Inoltre, lo scenario della raccolta firme prima del 22 marzo 2022 sembra essere piuttosto improbabile, ma in ogni caso non sembra essere quello che Renzi ha in mente. Nel video in cui ha avanzato la proposta di raccogliere le firme per il referendum, il leader di Italia viva ha detto che la raccolta inizierà «dopo l’elezione del presidente della Repubblica». Questa elezione è prevista indicativamente verso gennaio del prossimo anno: Mattarella infatti è entrato in carica il 15 gennaio 2015, il suo mandato dura sette anni (articolo 85 della Costituzione) e il voto per il prossimo presidente della Repubblica si deve tenere nei 30 giorni che precedono la fine del mandato.

La finestra temporale che rimarrebbe a disposizione per organizzare la raccolta di almeno 500 mila firme, tra l’elezione del nuovo presidente della Repubblica e il successivo 22 marzo, sarebbe quindi estremamente ridotta.

Come anticipato, l’articolo 31 della legge che regola il funzionamento dei referendum chiarisce inoltre che lo stop alla raccolta delle firme continua anche per i sei mesi successivi alle elezioni politiche. Federico Pizzetti, docente di Diritto pubblico presso l’Università degli Studi di Milano, ha spiegato a Pagella Politica che sarà quindi possibile tornare a depositare richieste referendarie a partire dal 1° gennaio 2024.

Le elezioni per il prossimo Parlamento infatti si devono svolgere entro 70 giorni dalla fine della legislatura (articolo 61 della Costituzione), dunque – se la legislatura arriverà alla sua scadenza naturale – entro fine maggio. Sei mesi dopo, a novembre, sarà scaduto il termine del 30 settembre entro il quale depositare le richieste, e il ciclo ricomincerà quindi nel gennaio 2024.

Uno stop effettivo di due anni – il 2022 e il 2023 – risulta comunque particolarmente lungo, ma al momento non ci sono soluzioni certe a questo problema: «La soluzione potrebbe essere o in una diversa interpretazione dell’Ufficio centrale per il referendum che rovesci il precedente del 1992, oppure nel sollevamento, da parte dello stesso Ufficio, davanti alla Corte costituzionale, di una questione di legittimità costituzionale sull’articolo 31 della legge n. 352 del 1970», ha spiegato Pizzetti a Pagella Politica.

In conclusione

Renzi ha sostenuto più volte, sia sui suoi profili social che nel suo ultimo libro Controcorrente, che intende organizzare nel 2022 una raccolta firme per un referendum con cui eliminare il reddito di cittadinanza.

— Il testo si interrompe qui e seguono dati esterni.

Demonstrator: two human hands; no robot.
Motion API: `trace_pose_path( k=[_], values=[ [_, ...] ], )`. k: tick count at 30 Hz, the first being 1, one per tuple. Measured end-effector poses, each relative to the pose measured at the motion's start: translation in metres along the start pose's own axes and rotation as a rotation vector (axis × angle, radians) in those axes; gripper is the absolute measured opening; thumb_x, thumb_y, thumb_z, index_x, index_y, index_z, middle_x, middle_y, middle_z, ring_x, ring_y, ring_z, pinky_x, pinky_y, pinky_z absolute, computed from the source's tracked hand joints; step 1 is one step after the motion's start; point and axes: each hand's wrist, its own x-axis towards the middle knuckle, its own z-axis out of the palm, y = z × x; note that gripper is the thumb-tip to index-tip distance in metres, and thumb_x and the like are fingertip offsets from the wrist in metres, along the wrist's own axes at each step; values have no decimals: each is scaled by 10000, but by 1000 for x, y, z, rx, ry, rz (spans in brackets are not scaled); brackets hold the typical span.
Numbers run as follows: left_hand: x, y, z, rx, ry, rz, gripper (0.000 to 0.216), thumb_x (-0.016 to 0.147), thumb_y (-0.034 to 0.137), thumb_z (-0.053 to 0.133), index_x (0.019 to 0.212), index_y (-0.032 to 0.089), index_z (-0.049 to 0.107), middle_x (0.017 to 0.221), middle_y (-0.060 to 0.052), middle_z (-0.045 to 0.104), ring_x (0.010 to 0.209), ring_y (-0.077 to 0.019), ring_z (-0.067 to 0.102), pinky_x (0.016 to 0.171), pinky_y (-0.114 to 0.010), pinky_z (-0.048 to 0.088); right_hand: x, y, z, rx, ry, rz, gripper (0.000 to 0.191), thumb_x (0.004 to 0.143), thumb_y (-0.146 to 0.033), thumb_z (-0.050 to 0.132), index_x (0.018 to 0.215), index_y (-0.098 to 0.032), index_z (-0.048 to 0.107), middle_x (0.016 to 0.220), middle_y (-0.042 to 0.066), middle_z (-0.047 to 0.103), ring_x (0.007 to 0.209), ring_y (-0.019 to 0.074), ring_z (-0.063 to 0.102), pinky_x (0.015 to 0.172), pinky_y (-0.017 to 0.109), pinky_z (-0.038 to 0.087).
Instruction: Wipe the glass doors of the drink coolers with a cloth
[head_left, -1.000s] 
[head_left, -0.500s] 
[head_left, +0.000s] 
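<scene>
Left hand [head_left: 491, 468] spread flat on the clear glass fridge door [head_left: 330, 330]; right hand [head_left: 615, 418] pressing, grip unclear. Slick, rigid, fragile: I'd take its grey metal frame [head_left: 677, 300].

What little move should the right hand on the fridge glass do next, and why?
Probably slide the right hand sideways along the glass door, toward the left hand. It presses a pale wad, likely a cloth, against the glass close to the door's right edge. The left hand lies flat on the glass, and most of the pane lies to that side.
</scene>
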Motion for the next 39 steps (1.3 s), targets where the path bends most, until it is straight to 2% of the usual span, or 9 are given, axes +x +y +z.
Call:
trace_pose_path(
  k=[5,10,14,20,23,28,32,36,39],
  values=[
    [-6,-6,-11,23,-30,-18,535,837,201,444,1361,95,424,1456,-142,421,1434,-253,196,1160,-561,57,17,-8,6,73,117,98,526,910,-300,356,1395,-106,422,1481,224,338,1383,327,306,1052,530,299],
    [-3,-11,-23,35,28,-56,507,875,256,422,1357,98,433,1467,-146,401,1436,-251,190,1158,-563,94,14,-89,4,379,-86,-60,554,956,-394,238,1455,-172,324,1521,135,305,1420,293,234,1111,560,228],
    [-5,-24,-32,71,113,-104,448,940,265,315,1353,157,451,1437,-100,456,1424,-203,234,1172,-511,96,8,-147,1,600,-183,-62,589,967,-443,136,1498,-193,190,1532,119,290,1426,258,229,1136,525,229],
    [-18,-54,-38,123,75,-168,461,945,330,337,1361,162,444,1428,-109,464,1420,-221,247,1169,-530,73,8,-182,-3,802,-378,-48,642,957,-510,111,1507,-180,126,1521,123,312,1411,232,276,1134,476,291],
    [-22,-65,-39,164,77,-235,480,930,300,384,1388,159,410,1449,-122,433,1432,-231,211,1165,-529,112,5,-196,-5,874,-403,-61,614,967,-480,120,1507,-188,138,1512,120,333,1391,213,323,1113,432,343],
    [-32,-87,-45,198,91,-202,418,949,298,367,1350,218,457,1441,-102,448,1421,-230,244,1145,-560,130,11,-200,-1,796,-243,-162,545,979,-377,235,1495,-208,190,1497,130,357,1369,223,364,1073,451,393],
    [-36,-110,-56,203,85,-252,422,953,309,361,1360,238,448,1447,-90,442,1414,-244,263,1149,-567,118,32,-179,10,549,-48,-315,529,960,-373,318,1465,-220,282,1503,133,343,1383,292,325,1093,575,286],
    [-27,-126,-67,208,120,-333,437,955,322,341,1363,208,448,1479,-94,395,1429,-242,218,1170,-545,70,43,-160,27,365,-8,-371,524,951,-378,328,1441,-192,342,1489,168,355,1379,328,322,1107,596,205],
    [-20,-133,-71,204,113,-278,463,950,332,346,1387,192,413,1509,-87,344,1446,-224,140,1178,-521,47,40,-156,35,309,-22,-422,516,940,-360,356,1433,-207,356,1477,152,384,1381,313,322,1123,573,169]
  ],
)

Questo però non è possibile: la legge, secondo l’interpretazione che ne ha dato la Cassazione nel 1992, prevede infatti un periodo di stop alle richieste referendarie nell’anno solare precedente alla scadenza delle Camere, prevista per il 22 marzo 2023.

Se anche poi, con una diversa interpretazione della norma, il leader di Italia viva dovesse depositare la richiesta entro fine marzo, quindi nel termine dei 365 giorni antecedenti la fine della legislatura, il referendum cadrebbe necessariamente tra aprile e giugno 2023, in concomitanza con le elezioni politiche: una situazione che l’attuale ordinamento vuole evitare.

Le richieste di referendum potranno ricominciare a essere depositate a partire dal 1 gennaio 2024, e le convocazioni saranno poi indette tra il 15 aprile e il 15 giugno 2025. Per anticipare i tempi sarebbe necessaria non solo una nuova interpretazione delle norme esistenti, ma anche una loro modifica o disapplicazione per intervento della Corte Costituzionale.